When I set a property in the application.properties file containing a unicode escape sequence like this
languages=English,Fran\u00e7ais
the property will be resolved at runtime (for example in a configuration class) as "English,Français". That is what I want.
When I set the same property with the same value as an environment variable (for example in a docker compose file) the unicode escape sequence is not resolved and the value at runtime will be "English,Fran\u00e7ais".
If you set the environment variable SPRING_APPLICATION_JSON to the value {"languages":"English,Fran\u00e7ais"} the unicode escape sequence will again be resolved, so that is a workaround at least.
I think that the property should not be resolved differently as an environment variable.
Comment From: wilkinsona
Why are you using unicode escape sequences in the environment variable's value? Unlike the name, there are no restrictions on the contents of an environment variable's value:
The values that the environment variables may be assigned are not restricted except that they are considered to end with a null byte and the total space used to store the environment and the arguments to the process is limited to {ARG_MAX} bytes.
Comment From: jhollmannk
"Plain text": the most complicated thing you can do on a computer :-)
I set the variable in the docker-compose.yml as
- languages=English,Français
The docker-compose.yml is in UTF-8 so 'ç' will be the byte sequence 0xC3 0xA7.
This creates the environment variable "languages" in the container and when I do "echo $languages" in an interactive shell in the container I get the exact value above (with the ç). So the bash in this container seems to resolve the UTF-8 sequence allright.
But when using the variable in the application, the UTF-8 sequence is not resolved. For example if I log the current value I get "Fran??ais" in a log.
I tried the same thing in a debugger (defining the environment variable in the run configuration) to see the value of the property and the value is "Français" so the UTF-8 sequence is read as the 2 characters 0xC3 0xA7.
I don't expect springboot to resolve UTF-8 characters in this case (don't get me wrong here). But the only resolution that I found was to use the unicode sequence \u00E7 instead for the character which works in the application.properties. That is why I wanted to use the unicode escape sequence.
So now I have no idea how to enter a value in the environment variable to get the desired result. What input will be interpreted as the desired text containing the unicode characters?
Comment From: wilkinsona
Thanks for the additional information.
I've tried setting an environment variable with UTF-8 characters in its value and it works fine when consumed via both System.getenv and Spring's Environment. That's when the JVM's default charset is UTF-8 (per Charset.defaultCharset(). If I override that using -Dfile.encoding=US-ASCII for example, the environment variable's value is then corrupted.

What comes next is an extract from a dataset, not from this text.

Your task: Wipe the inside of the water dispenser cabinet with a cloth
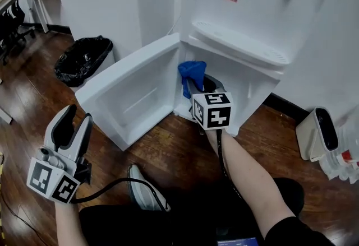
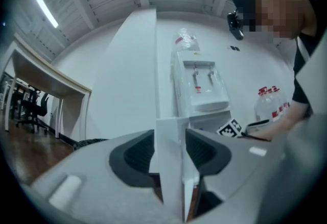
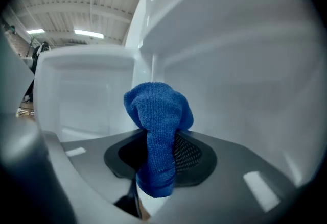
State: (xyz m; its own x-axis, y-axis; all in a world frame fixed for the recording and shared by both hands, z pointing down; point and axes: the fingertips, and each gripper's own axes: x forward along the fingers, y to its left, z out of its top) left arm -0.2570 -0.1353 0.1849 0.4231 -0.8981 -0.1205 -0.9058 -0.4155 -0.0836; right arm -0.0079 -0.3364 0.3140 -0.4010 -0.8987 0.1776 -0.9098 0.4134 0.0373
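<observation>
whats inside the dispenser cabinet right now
The blue cloth, clamped in the right gripper, and bare white cabinet walls. The floor behind the gripper is covered.

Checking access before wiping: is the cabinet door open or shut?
Open: the cabinet door stands swung out leftward; the right gripper holds a blue cloth in the opening.

left gripper (image 1: 77,118): jaws apart, empty | right gripper (image 1: 198,79): arm outstretched, clamped on cloth (image 1: 190,70)
</observation>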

What encoding is your JVM using by default?
Comment From: jhollmannk
Thank you so much for analysing this so deeply! I would never have guessed that the file.encoding has anything to do with reading environment variables.
The problem came up in our docker container environment. The base image is built upon some alpine image and the file.encoding in the container is "ANSI_X3.4-1968" (so sort of US-ASCII).
That solves this issue. We can make sure that the file.encoding is set so it suits our needs either in our base image itself or by setting the encoding via -Dfile.encoding=UTF-8 in our entrypoint for the application.
Thanks again!
Comment From: wilkinsona
Thanks for letting us know you've got things working.